Transites: Como é o procedimento para quem precisa e quer realizar esse tipo de cirurgia?
Maite Schneider: Há dois caminhos. O primeiro: se a pessoa tem condições financeiras, deve escolher o local mais seguro para realizar a cirurgia. Feito isso, entrar em contato com a equipe multidisciplinar daquele núcleo e saber o trâmite para se fazer o processo e custos. A maioria dos núcleos exige que a pessoa passe um tempo em análise até obter o laudo da equipe.
O segundo: se a pessoa não tem condições financeiras, deve procurar o SUS (Sistema Único de Saúde) de sua cidade, pedir encaminhamento para consultas e terapia, até obter o laudo. Paralelo a isso, deve ir tentando a cirurgia pela Justiça e Ministério Público, mostrando ser uma questão grave de saúde.
Transites: No dia 14 de agosto de 2007, a 3ª Turma do Tribunal Regional Federal da 4ª Região, em Porto Alegre, decidiu que o SUS era obrigado a pagar cirurgias de mudança de sexo, mas a União recorreu, e o Supremo Tribunal Federal (STF), derrubou a decisão. Como anda o processo?
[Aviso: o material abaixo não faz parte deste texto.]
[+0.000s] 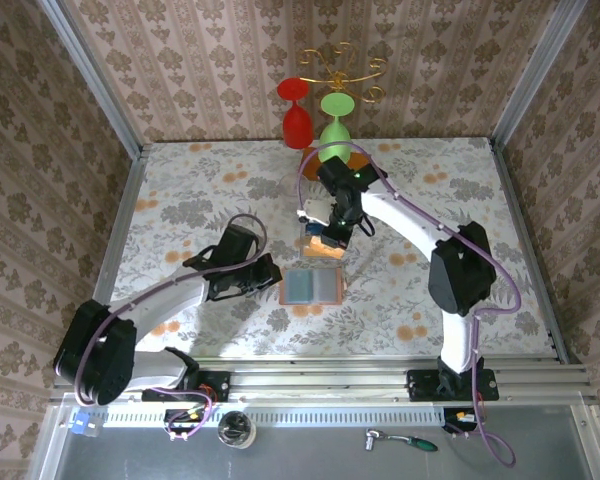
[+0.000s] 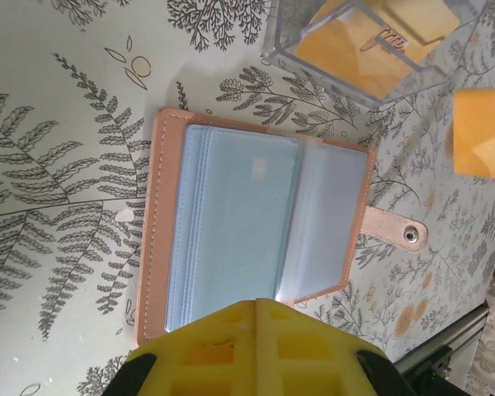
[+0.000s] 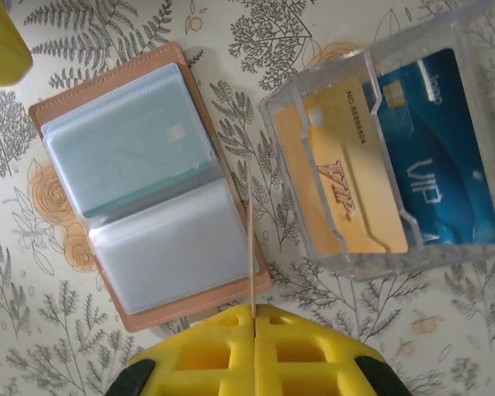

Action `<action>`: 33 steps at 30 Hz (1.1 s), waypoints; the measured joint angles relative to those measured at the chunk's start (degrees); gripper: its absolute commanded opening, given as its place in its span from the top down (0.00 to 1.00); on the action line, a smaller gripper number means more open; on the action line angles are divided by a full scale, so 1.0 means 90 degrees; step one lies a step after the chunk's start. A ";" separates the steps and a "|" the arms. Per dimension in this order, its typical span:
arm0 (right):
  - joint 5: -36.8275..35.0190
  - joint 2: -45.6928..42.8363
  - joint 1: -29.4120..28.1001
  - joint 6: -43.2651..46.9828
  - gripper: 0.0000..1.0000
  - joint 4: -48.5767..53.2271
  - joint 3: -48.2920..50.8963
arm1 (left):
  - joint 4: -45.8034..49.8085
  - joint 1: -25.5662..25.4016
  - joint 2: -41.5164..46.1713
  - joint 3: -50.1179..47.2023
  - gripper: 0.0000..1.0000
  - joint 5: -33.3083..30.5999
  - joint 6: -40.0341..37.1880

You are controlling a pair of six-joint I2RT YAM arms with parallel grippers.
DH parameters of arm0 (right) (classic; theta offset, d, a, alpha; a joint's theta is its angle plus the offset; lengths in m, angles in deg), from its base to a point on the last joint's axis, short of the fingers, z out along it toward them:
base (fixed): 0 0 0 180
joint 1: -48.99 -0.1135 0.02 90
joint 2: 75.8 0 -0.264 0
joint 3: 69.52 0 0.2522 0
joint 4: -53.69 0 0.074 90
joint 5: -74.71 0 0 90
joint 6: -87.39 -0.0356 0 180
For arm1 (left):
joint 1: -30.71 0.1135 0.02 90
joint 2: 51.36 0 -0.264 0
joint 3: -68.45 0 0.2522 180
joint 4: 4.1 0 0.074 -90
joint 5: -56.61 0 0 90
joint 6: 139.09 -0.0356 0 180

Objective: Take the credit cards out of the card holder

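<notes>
The card holder [image 1: 310, 287] lies open and flat on the table, tan leather rim round clear pocket panels [image 3: 161, 239]. A teal credit card [image 3: 120, 148] sits in one pocket [image 2: 231, 223]. My right gripper [image 3: 253, 307] is shut on a thin orange credit card [image 3: 252, 239], seen edge-on between the holder and a clear box; the same card [image 2: 483, 132] hangs above the table. My left gripper [image 2: 258, 304] is shut with nothing between its fingers, its tips over the card holder's [image 2: 169, 247] near edge. From above, the left gripper [image 1: 274, 272] is beside the holder and the right gripper [image 1: 332, 240] just behind it.
A clear plastic box [image 3: 388, 157] beside the holder contains an orange card [image 3: 346, 181] and a blue card [image 3: 437, 165]. A red glass [image 1: 297, 115], a green glass [image 1: 335, 125] and a gold stand [image 1: 340, 65] are at the back. The holder's snap strap [image 2: 396, 231] sticks out sideways.
</notes>
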 measured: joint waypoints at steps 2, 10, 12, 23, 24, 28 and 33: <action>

Maite Schneide: O SUS é um dos poucos órgãos que tem o entendimento da real necessidade de atender pessoas trans. Por outro lado, tem uma verba estipulada que é dividida entre suas metas de tratamento. É difícil destinar parte dessa verba para o transexualismo, pois as pessoas, por ignorância, acham que é uma cirurgia cosmética.
Transites: A ministra Ellen Gracie acatou o argumento da impossibilidade de destinar recursos orçamentários a demandas que consideram individualizadas e de que as operações gratuitas trariam prejuízo aos cofres públicos.
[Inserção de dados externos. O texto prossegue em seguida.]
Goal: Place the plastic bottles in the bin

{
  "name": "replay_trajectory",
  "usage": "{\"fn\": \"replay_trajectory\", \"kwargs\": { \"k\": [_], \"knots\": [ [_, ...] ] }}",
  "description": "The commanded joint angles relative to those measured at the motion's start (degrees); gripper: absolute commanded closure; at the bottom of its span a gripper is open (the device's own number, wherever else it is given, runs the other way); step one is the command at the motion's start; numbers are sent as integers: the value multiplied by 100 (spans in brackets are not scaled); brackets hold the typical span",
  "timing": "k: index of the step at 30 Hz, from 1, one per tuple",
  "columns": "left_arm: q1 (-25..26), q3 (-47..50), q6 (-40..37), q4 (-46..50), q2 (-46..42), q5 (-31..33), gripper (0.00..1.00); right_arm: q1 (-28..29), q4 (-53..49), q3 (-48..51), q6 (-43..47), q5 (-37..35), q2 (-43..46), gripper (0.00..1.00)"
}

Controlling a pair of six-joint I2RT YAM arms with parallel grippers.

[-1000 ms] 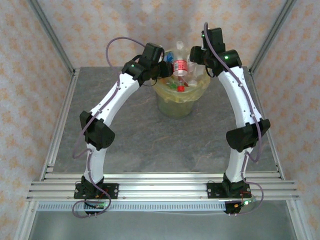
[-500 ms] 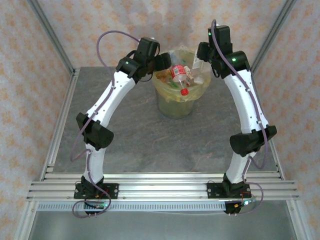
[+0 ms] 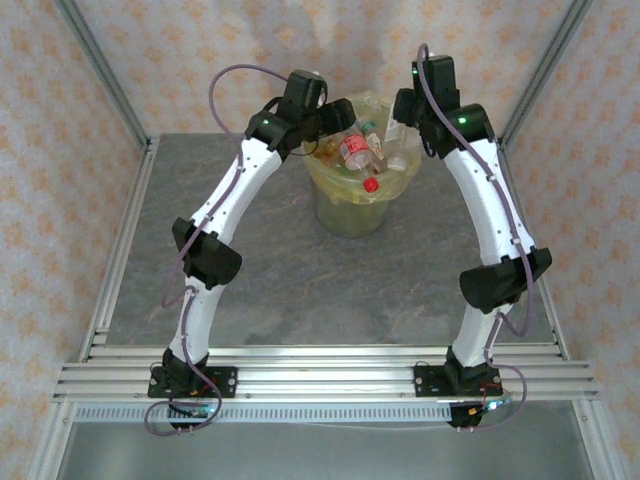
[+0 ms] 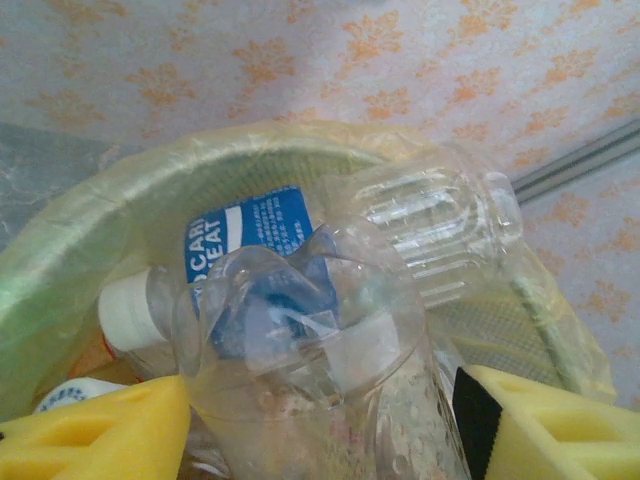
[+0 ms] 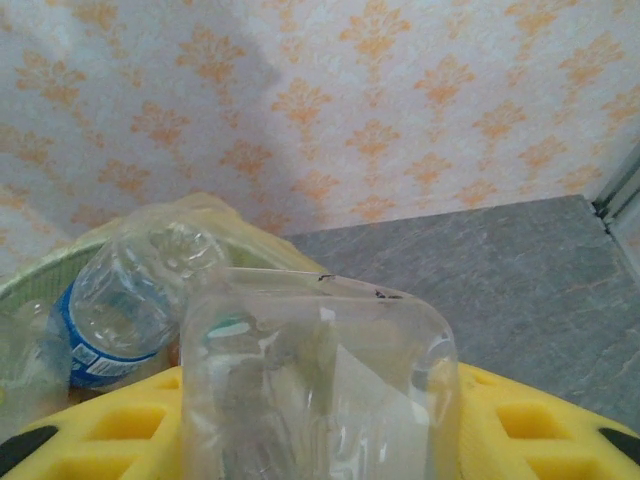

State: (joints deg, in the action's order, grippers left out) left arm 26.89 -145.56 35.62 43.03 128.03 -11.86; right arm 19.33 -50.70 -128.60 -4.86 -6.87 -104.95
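Because the round pale yellow-green bin (image 3: 350, 215) with its yellowish liner is already heaped above its rim at the far middle of the grey stone-look table (image 3: 280, 270), I judge the main danger to be overflow: anything I let go onto that mound may roll off onto the tabletop. My left gripper (image 4: 320, 400) is clamped on a crumpled clear plastic bottle (image 4: 310, 340) and my right gripper (image 5: 320, 425) on a clear square-sided plastic bottle (image 5: 320, 370), both above the heap; dropping them together could knock a red-labelled bottle (image 3: 355, 148) loose. I count one bin, two grippers, two held bottles, and at least four more in the pile, the rest hidden.
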Motion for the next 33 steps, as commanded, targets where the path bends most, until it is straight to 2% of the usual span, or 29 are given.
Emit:
{"fn": "replay_trajectory", "kwargs": {
  "k": [1, 8, 13, 15, 19, 23, 29, 33],
  "knots": [
    [53, 87, 60, -55, -85, -304, 34, 38, 427, 89, 3, 369, -61, 55],
    [60, 107, -2, -233, -48, -177, 40, 27, 139, -564, -100, 688, -599, 55],
    [61, -165, -55, -404, 213, -71, 42, 31, -298, -911, -787, 554, -828, 57],
    [53, -259, -177, -459, 285, -36, 42, 45, -312, -734, -1057, 409, -748, 57],
    [-28, -468, -432, -446, 354, -96, 45, 53, 232, 314, -1365, 283, -232, 55],
    [-70, -498, -975, -467, 228, -276, 48, 51, 745, 1158, -1560, 496, 228, 54],
    [-97, -498, -1574, -611, 91, -236, 48, 31, 905, 1575, -1602, 586, 391, 53],
    [-95, -499, -1741, -953, 95, -86, 53, 18, 922, 1691, -1610, 631, 400, 52]
  ]
}}
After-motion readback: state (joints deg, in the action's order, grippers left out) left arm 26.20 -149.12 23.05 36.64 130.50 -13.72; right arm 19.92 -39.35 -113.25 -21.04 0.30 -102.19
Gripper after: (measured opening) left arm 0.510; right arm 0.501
Maite Schneider: Todos os problemas no Brasil passam pelo financeiro, não tenho dúvidas. É para isso que temos políticos, para que pensem políticas efetivas de sanarem esses problemas.
Todo e qualquer cidadão tem direito à saúde. É um direito constitucional. O acesso da pessoa com disforia de gênero ao tratamento completo, inclusive com cirurgia, é uma questão de saúde. Precisamos deixar de achar que estão nos fazendo um favor. É uma obrigação estatal e um direito nosso.
Transites: Seu procedimento caseiro quase custou sua vida. O que gostaria de compartilhar com as pessoas?
Maite Schneider: Que não façam o que fiz. Quase morri e tenho várias amigas que morreram. Por mais difíceis que sejam os caminhos, eles existem – e também existem pessoas tentando melhorar esses caminhos e construir novos. Terapia é muito importante: busque e tente achar seu equilíbrio antes de cometer certas atitudes, que podem ser fatais – e tente ser o mais feliz hoje, da maneira que pode.